Confession time: I’ve been unable to write for the last two months. It’s been a time of side projects and talks, plus lots on the personal end, but in terms of disability writing I’ve done virtually nothing. What I did complete was somehow deleted by Scrivener, which, in my writer’s block haze, I took as an obvious sign that I shouldn’t be writing. So I took a break.
After spending over a year doing continuous research, I found myself frozen in a state of paranoid introspection. Why was I doing this at all? Why dredge up my own memories of rare and undiagnosed disability in the family? What if people found out that my sister and I have grown sadly distant – that I live hundreds of miles away and, within the parameters of her abilities, I do the best that I can but have a nagging awareness that our modern relationship fails her? Would I have to face my own terror about what will happen in the future, when my parents can no longer help with my sister, when she finds herself in a city with no kin and few personal connections (somehow, after 30 years), and here I am in one of the absolute worst states in the nation for adults with disabilities?
The feelings began in January, all set for the New Year. Perpetual overthinking, not to be confused with depression. I wasn’t depressed, not at all. Not even anxious, really. Just stuck in a state of continuously overanalyzing everything in terms of disability, health, and personhood. I could not get out of it, could not turn it into something productive, could not really move forward.

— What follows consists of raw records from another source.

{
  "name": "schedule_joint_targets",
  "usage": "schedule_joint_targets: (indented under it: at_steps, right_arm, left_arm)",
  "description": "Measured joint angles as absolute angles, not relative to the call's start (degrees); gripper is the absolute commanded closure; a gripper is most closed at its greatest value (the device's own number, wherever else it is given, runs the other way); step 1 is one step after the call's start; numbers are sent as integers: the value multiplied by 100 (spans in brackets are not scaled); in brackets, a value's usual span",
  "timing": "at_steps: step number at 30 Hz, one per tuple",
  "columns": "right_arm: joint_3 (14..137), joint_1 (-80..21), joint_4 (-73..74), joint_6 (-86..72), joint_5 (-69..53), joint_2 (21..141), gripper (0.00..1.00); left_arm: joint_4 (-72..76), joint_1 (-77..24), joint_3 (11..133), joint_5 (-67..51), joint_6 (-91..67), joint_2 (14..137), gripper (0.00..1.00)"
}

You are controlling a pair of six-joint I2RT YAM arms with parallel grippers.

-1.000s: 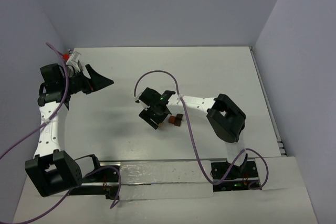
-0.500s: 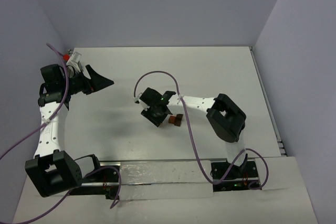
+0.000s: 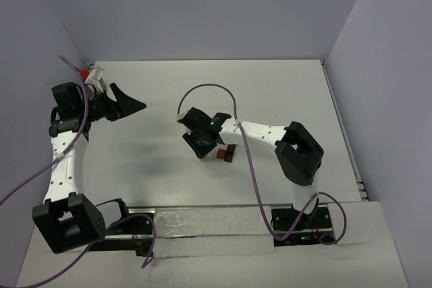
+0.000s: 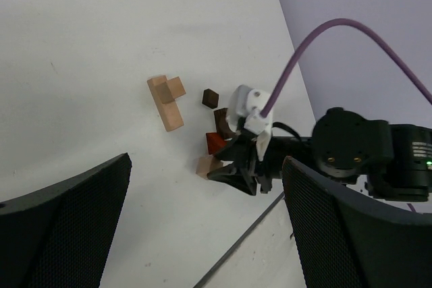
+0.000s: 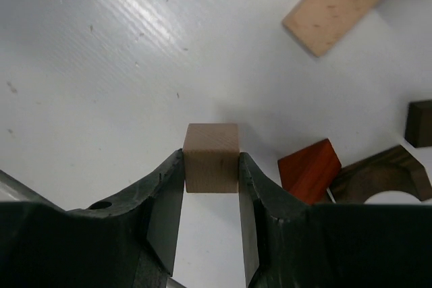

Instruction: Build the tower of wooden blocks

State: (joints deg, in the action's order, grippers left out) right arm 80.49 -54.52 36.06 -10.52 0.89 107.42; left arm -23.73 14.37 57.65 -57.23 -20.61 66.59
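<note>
Right wrist: light tan cube (image 5: 211,158) between fingers (image 5: 164,197).

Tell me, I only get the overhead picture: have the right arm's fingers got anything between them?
Observer: Yes. The right wrist camera shows a light tan cube pinched between the right fingers, one pad on each side.
Visitor: Are there more pale blocks? I only spot dark ones.
Observer: The left wrist camera shows a pale tan bar lying flat with a small cube against its side, apart from the others.
</note>
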Motion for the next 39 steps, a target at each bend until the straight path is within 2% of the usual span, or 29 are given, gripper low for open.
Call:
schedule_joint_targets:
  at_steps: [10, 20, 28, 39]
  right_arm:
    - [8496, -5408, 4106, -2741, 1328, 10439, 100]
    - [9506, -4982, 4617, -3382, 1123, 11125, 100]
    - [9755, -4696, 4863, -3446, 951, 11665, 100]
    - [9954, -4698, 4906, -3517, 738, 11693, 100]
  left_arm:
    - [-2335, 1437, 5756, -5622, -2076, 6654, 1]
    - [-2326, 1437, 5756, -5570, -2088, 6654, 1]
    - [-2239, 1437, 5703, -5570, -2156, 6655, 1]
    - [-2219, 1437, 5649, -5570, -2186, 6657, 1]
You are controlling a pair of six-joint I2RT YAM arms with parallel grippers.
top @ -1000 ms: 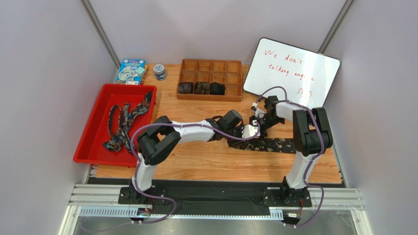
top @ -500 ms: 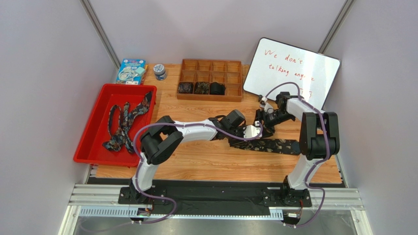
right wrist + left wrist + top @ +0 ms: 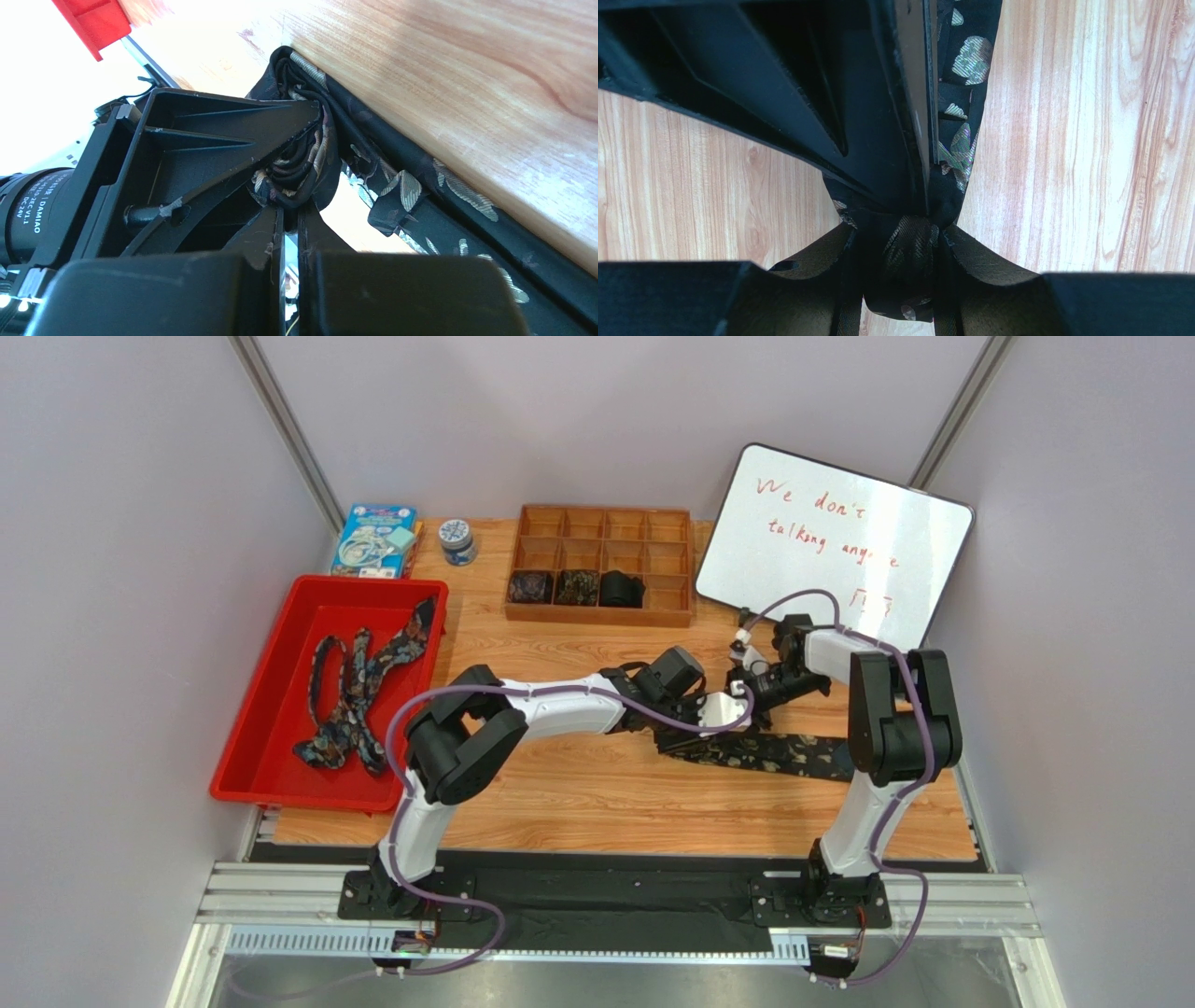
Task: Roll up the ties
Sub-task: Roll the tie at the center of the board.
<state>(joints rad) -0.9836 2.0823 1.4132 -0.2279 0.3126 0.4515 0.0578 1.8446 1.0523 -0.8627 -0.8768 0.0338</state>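
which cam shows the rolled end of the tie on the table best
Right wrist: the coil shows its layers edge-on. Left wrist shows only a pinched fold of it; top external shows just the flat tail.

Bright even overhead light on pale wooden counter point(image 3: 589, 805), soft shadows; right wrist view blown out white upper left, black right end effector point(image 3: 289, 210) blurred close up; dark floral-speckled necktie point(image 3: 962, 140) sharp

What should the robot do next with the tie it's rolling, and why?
Probably roll the coil one more turn along the tie. The left gripper and the right gripper both pinch the small coil, but a long stretch of the tie lies flat on the table, not yet rolled.
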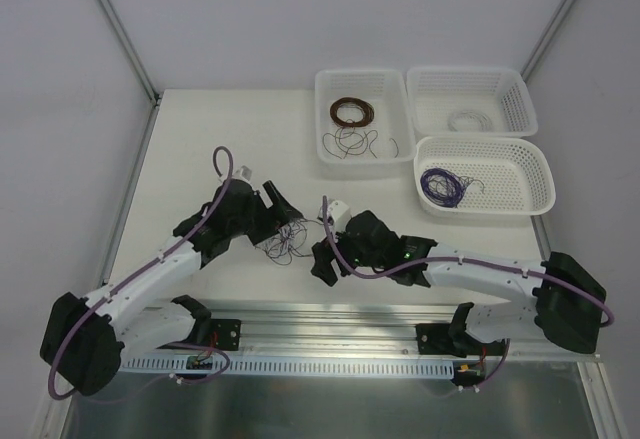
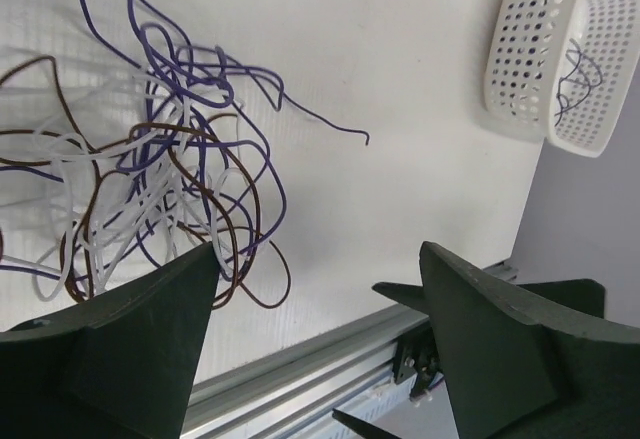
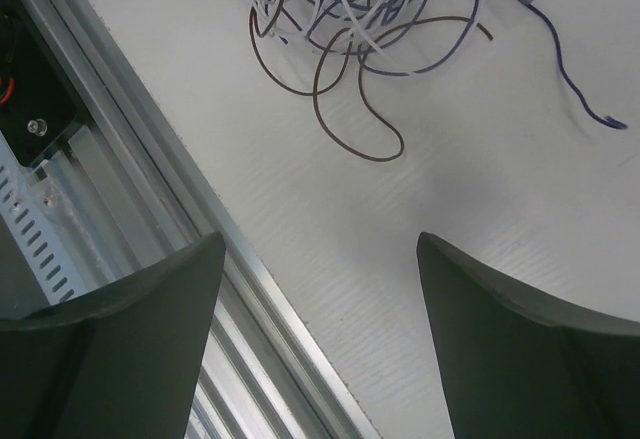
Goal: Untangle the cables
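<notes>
The cables [image 1: 284, 242] lie in a loose purple, brown and white tangle at centre frame in the top view, on the open table [image 1: 200, 139] just above the aluminium rail [image 1: 330, 314]. The left gripper [image 2: 315, 289] is spread wide, with nothing held and the tangle beside its left finger. The right gripper [image 3: 320, 289] is likewise released, with the tangle at upper centre. 3 baskets [image 1: 535, 174] are set at upper right, well apart.

White table [image 1: 200, 159], one tangle, three baskets.
A loose tangle of purple, brown and white cables [image 1: 285, 242] lies near the front edge. At the far right stand the left basket [image 1: 362, 73], back basket [image 1: 470, 71] and front basket [image 1: 540, 194], close together.
</notes>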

Why was I suddenly convinced that everyone I knew and loved was undiagnosed or dying? Where had this fear come from? I’d never operated this way, yet I suddenly felt frozen. An itchy scalp triggered bizarre fears of meningitis; I almost convinced myself I was having a heart attack one night, or perhaps a pulmonary embolism. Everywhere, everyone began to be coded as somewhere on the autism spectrum.
I watched disability horror stories unfold in the news. A young, Black man with autism in the city where I live was shot and killed by a neighbor after knocking on his door early one morning, presumably confused and scared because he had run away from his group home. He literally lived across the street from his killer. The media and police cast it in terms of a disability inevitability. I was stunned by the explicitness of the denial of personhood, of the lack of value of a life. Months later, my eyes fill with tears as I think about it. I shouldn’t be so naïve. Here, disability, race, and gender were a deadly combination – because of what the public made them out to be. Because they were cast as a reasonable cause of death, complete with a requisite “Our thoughts go out to the family.”
I saw the growing opposition in Texas to closing institutions for adults with disabilities. This, despite ample national examples of viable alternatives. Despite a 15-year-old Olmstead ruling and the state’s agreement with the federal government to phase out institutions. People argued that institutions were the only safe option. Indeed, when the young man I mentioned above was shot, several news outlets used it as an example of why adults with disabilities were “better off” in institutions. It’s for their own good. And it’s for the convenience of society to not care for or acknowledge those who are different in particular ways.
I felt sickened, constantly, by the public displays of acute discrimination. Sickened by my own sister’s setup – living in a house “in the community,” but without anything but her most basic needs. No community, no interaction, no social network of support. Just bare life, albeit fully staffed and with a roommate.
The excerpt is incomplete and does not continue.